Directions
From the listing below, output only the lines starting at the line that has "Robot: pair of" and ending at the line that has "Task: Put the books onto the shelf", exactly as they appear, ends included.

Supplied data
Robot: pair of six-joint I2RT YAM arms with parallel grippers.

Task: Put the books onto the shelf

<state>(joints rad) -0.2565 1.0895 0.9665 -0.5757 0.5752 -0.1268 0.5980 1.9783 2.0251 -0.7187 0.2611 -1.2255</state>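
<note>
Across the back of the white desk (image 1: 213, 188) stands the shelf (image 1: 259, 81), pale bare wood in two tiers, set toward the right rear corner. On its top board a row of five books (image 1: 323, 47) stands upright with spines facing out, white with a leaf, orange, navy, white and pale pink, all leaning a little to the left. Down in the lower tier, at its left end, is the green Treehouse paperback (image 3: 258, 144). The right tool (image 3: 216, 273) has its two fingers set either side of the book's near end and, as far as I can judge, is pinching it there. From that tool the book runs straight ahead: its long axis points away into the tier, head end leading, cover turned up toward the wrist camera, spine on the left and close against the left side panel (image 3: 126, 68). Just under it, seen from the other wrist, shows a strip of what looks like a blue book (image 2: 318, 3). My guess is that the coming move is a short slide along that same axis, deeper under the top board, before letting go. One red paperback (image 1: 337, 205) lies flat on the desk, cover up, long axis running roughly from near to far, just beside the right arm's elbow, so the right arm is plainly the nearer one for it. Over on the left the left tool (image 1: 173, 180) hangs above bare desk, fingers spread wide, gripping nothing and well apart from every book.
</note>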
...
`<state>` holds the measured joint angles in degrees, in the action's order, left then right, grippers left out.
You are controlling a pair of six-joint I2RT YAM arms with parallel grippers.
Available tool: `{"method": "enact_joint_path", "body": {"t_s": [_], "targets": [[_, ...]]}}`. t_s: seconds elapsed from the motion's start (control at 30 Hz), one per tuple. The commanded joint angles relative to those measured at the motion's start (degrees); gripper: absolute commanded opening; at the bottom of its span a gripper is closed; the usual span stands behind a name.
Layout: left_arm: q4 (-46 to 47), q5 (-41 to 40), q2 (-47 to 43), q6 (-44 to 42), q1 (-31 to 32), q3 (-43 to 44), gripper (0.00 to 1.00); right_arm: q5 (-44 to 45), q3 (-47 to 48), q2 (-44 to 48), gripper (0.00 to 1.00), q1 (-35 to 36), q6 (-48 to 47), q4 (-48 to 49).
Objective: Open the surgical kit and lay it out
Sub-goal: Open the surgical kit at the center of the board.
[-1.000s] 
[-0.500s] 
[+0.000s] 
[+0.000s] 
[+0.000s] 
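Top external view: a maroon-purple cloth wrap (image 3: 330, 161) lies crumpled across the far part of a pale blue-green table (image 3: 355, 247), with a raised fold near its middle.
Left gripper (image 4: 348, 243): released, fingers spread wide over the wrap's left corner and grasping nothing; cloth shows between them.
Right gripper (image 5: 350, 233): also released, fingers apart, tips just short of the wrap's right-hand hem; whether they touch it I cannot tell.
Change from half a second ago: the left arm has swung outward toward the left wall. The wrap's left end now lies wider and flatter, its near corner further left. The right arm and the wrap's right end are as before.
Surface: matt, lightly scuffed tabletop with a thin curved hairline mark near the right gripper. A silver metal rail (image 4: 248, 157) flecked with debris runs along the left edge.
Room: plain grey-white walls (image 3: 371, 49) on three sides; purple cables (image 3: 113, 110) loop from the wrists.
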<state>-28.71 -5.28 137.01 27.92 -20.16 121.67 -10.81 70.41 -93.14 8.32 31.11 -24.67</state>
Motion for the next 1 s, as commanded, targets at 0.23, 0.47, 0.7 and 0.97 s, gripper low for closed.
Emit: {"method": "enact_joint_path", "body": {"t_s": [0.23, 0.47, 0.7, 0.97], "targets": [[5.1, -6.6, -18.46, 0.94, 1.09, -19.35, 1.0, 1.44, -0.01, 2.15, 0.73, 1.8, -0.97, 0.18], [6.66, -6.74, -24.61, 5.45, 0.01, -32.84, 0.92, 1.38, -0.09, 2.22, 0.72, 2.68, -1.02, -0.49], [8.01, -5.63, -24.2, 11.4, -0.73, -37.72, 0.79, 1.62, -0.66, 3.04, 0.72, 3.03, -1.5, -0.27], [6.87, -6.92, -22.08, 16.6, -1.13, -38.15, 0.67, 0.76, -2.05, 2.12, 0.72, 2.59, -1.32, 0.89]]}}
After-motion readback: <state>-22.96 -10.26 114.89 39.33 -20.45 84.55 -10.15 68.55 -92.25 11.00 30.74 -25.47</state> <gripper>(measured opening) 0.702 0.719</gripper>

Exercise solution
Robot: pair of six-joint I2RT YAM arms with parallel grippers.

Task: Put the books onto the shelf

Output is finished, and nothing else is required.